Fijémonos en la hija de Jairo. Jesús va hasta la casa acompañado por el grupo reducido de los apóstoles. Las plañideras ya han ocupado su lugar y lloran por la muerte de la niña. Es lo que puede aportar el mundo: lamentaciones pero no respuestas. Jesús les dice que se aparten porque va a resucitar a la niña. Dice que sólo duerme y la gente se echa a reír. Me imagino que era una especie de risa mezcla de histeria y escepticismo. La risa propia de los descreídos. Jesús iba a destruir el negocio del llanto. Ríen porque no creen. Sin embargo Jesús les va a demostrar que tiene poder y resucita a la pequeña. Le dice que se levante, y según los padres, al decir “qumi” se refiere a que se levante para Él. Es decir, que vuelva a la vida para vivir para el Señor.
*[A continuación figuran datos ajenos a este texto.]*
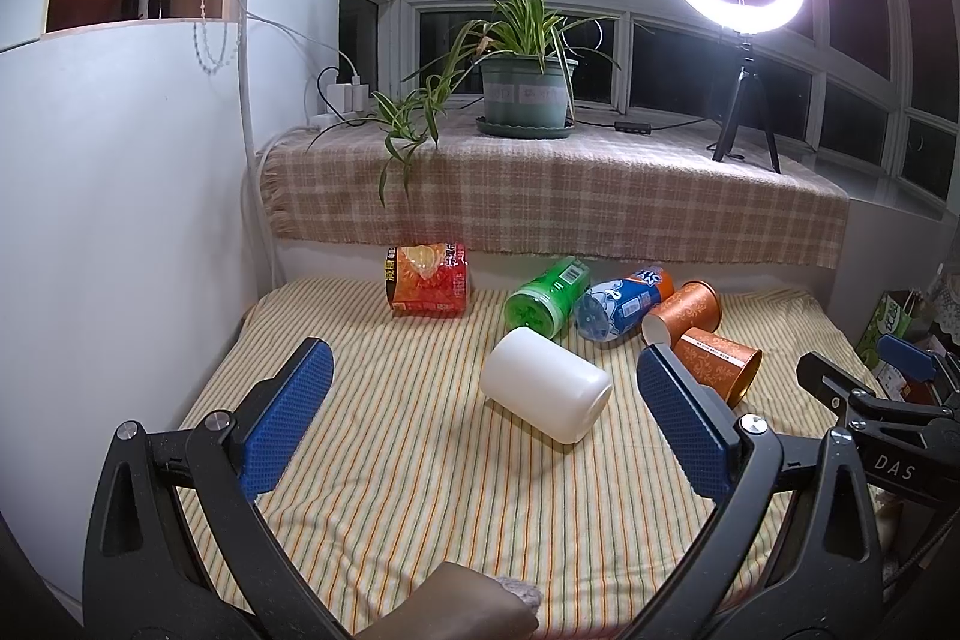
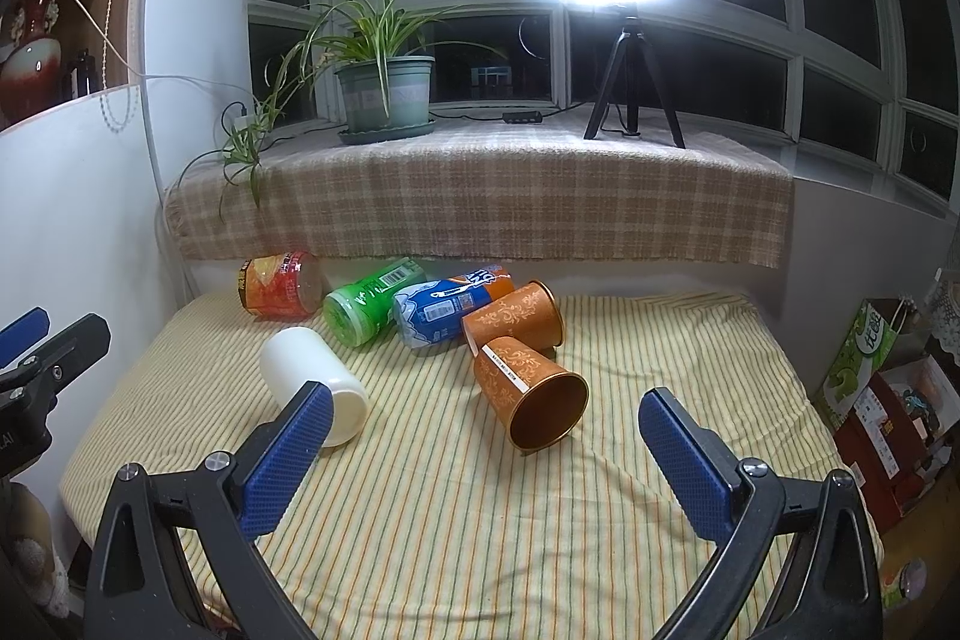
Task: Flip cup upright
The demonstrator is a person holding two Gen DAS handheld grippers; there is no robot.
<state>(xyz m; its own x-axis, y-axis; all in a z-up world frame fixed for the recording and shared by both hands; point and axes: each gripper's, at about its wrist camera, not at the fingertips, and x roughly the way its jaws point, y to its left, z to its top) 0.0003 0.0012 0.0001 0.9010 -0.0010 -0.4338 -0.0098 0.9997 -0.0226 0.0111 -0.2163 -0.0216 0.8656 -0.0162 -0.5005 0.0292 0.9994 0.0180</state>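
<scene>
Both tools hover above the striped cloth (image 2: pixel 456 508) with nothing held: the left hand-held gripper (image 1: pixel 480 418) has its blue textured pads spread wide, framing the white cup (image 1: pixel 545 383), and the right hand-held gripper (image 2: pixel 480 460) is likewise spread, facing the nearer orange cup (image 2: pixel 528 394). Every cup lies on its side. The white cup is a smooth, plain cylinder, near the cloth's middle and apart from the rest. The two orange cups are tapered with a printed floral pattern and a glossy interior; the nearer one touches the farther orange cup (image 2: pixel 516 319), which sits against the blue can (image 2: pixel 447 310). Risks, as judged: a smooth round wall may roll away under one-sided contact; the soft, wrinkled cloth gives an uneven footing for a righted cup; disturbing the clustered orange cups may shift the blue can and green container (image 2: pixel 369 301).
</scene>
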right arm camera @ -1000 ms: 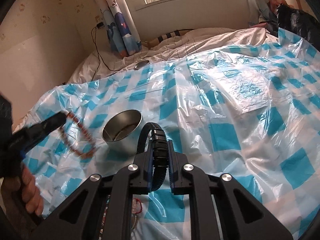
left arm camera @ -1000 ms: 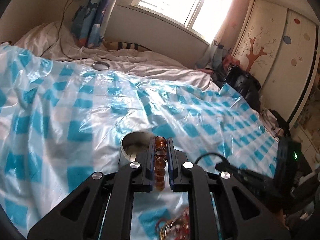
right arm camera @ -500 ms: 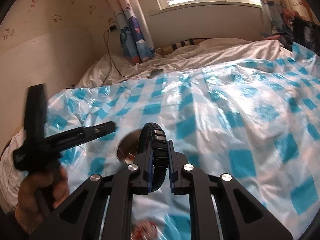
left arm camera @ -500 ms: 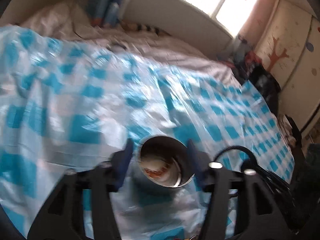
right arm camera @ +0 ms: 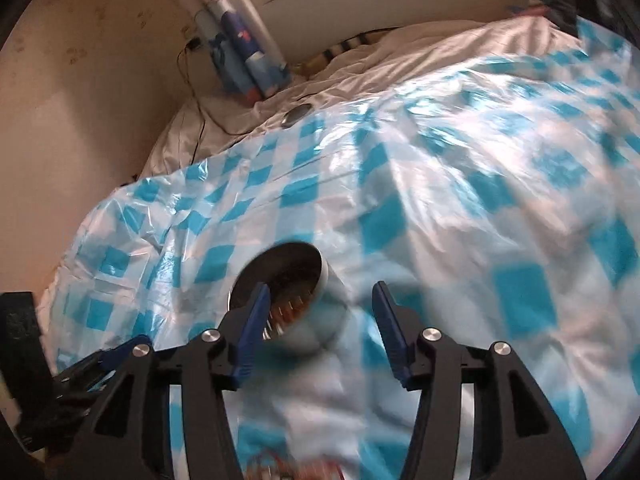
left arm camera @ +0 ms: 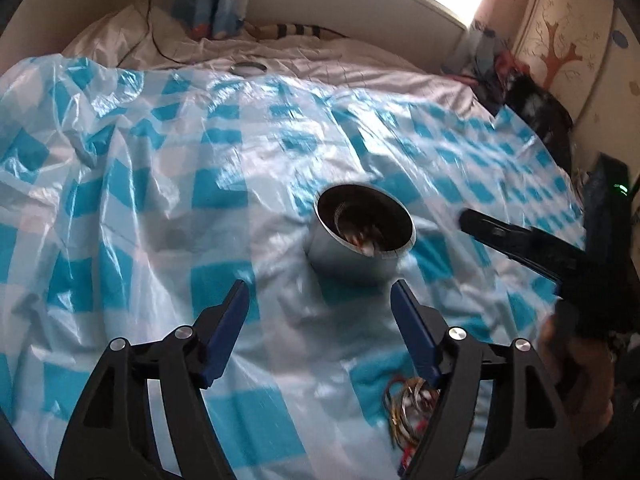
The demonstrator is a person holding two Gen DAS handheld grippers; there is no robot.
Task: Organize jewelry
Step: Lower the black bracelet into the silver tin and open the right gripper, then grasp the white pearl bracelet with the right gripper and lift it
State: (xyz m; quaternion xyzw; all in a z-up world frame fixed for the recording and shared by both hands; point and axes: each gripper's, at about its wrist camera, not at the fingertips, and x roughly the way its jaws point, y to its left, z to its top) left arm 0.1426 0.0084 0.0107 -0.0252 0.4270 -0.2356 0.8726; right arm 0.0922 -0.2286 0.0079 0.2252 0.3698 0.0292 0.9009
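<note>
Already, jewelry is collecting inside the metal cup (left arm camera: 362, 236) on the checkered sheet (left arm camera: 160, 200), likely for tidiness. Both the left gripper (left arm camera: 318, 304) and right gripper (right arm camera: 318, 300) are opening, empty, while more bracelets (left arm camera: 408, 404) are waiting at five o'clock.

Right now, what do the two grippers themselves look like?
Both match: the left gripper and right gripper have black angular linkage frames with cut-out openings, round silver bolts at the joints, and flat blue pads lining each finger. A small green light glows on the right one's body.
</note>
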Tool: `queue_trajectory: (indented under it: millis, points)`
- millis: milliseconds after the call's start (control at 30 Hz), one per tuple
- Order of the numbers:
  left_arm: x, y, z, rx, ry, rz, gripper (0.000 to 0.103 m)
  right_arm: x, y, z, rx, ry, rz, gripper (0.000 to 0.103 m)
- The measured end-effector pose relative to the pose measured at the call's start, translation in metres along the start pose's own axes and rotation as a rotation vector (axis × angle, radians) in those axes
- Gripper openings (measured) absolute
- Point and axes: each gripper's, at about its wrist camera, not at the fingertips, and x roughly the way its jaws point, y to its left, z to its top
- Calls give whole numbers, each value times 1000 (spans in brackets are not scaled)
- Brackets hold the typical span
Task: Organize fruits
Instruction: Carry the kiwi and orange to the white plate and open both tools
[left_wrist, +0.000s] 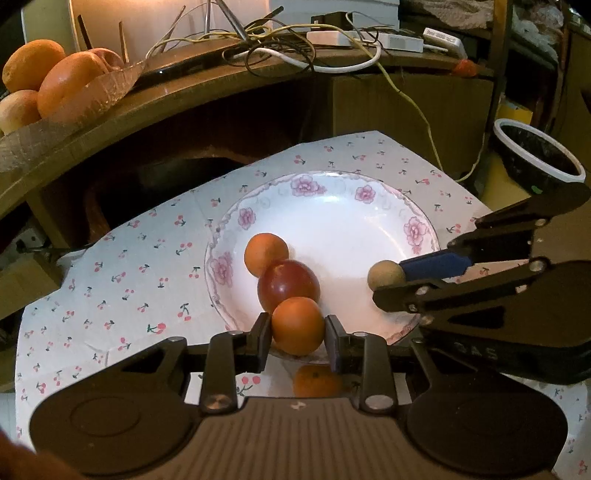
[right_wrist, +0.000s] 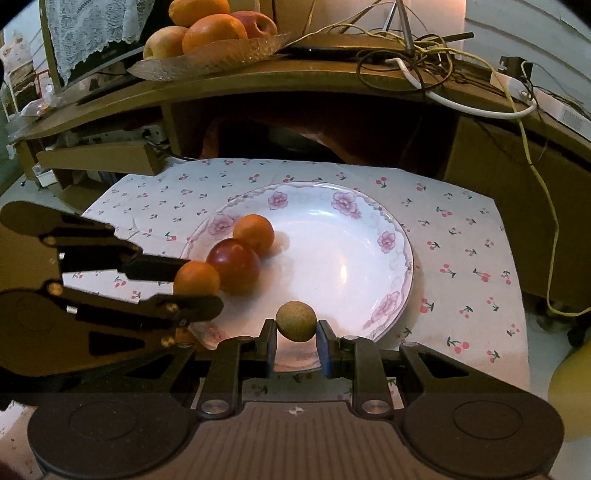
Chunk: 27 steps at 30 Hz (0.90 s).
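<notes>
An orange (left_wrist: 297, 325) is being held between the clenched jaws of the left gripper (left_wrist: 297, 334) at the near rim of a flowered plate (left_wrist: 369, 206), just in front of a dark red apple (left_wrist: 289, 285) that it appears to be touching, while a second orange (left_wrist: 266, 253) is sitting behind the apple, the three fruits forming a short row running from the plate's near edge toward its left rim. The fruits are round, so none is showing a clear long axis or facing; only the row itself is giving a direction. To the right, the right gripper (right_wrist: 296, 334) is grasping a small tan round fruit (right_wrist: 296, 321) in its jaws over the near edge of the same plate, well apart from the row. Judging by the layout, the sorting is looking partly done: two fruits are already resting on the plate, and the two in the jaws are yet to be released. The plate is resting on a cherry-print cloth (right_wrist: 461, 236) covering the table. On a wooden shelf (right_wrist: 258, 81) above, a glass dish (right_wrist: 207, 59) is carrying more oranges and apples, beside a tangle of cables (right_wrist: 424, 55); whether those are part of the job cannot be told.
</notes>
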Motion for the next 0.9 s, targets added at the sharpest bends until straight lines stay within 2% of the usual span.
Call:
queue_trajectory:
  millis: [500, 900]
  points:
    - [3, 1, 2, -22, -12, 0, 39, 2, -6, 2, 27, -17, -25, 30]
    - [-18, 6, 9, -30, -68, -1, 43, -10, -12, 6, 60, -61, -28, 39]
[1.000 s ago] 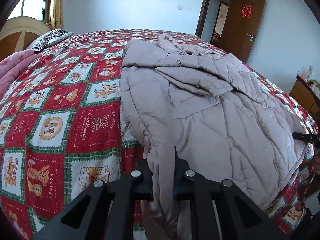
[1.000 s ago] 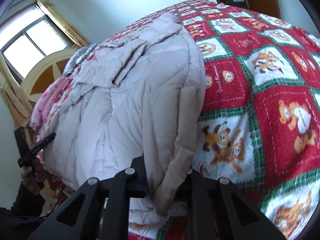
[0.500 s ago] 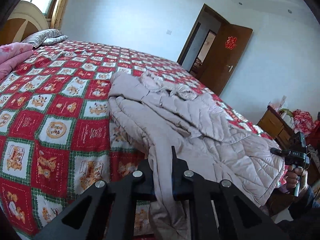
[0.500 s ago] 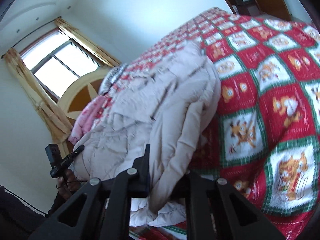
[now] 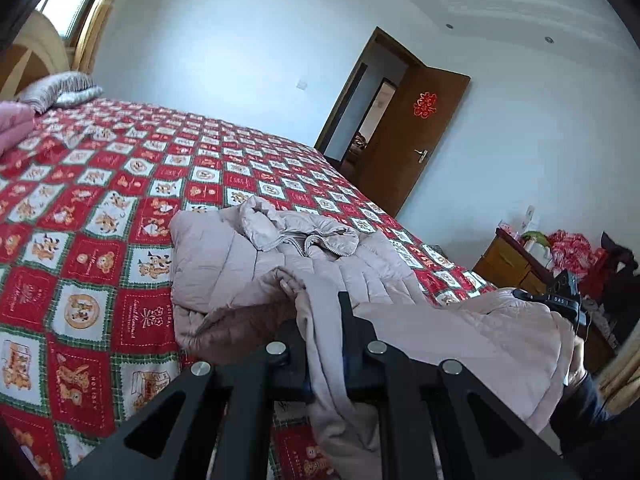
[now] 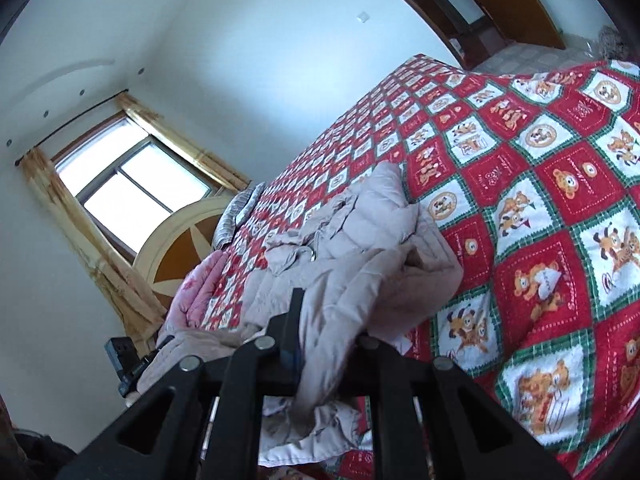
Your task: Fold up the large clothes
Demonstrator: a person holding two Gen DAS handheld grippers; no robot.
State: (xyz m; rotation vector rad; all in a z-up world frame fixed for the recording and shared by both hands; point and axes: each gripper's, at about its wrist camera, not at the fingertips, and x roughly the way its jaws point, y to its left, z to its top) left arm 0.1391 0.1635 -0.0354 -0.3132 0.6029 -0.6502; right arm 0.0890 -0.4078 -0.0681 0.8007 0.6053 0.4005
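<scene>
**Left wrist view: both your grippers clamped on the coat's hem above the bed**

Left wrist view gives you white walls and a ceiling, with an open brown door (image 5: 416, 136) at the far side carrying a red paper ornament (image 5: 425, 105). From the right wrist view you have the window (image 6: 132, 188) with yellow curtains and the arched headboard (image 6: 180, 248) below it.

The bed (image 5: 80, 240) fills most of both views, covered in a red, green and white patchwork cover printed with cartoon animals. At its head lie a striped pillow (image 5: 60, 90) and a pink quilt (image 6: 200, 288). A wooden dresser (image 5: 508, 260) stands near the bed's foot corner, its top cluttered with red fabric and small items too blurred to name.

The beige padded coat (image 5: 248, 264) lies on the near part of the bed, collar and zipper toward the middle, its lower part raised off the cover toward you.

Your left gripper (image 5: 324, 344) has its fingers closed tight on a fold of the coat's edge, fabric spilling down between them. Your right gripper (image 6: 324, 344) is closed the same way on another bunch of the edge, cloth hanging below the fingers. In the left wrist view your right gripper (image 5: 560, 304) shows at the coat's far corner.
</scene>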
Cuando se nos perdonan los pecados hemos de tomar conciencia de que la restauración de la gracia en nosotros es para que vivamos para el Señor. Quizás alguno considere que bastaría con poder arrepentirse antes de la muerte. Para ir al cielo es bastante con morir en gracia. Pero hay algo muy importante que se nos escapa. Estamos en esta vida para vivir para el Señor. La vida de la gracia es mucho más que un salvoconducto para la vida eterna. Es también una realidad operante en nosotros.

Jesús mandó que le dieran de comer. Es fácil ver aquí una imagen de la Eucaristía, que es el alimento de los que siguen a Jesús. No sólo nos salva con la gracia y nos arranca de las garras de la muerte, sino que dándose a sí mismo nos permite vivir para Él. La Eucaristía, cada vez que comulgamos debidamente preparados, produce un aumento de gracia en nosotros.

María, Madre del Verbo Encarnado, ayúdanos a amar intensamente la Eucaristía.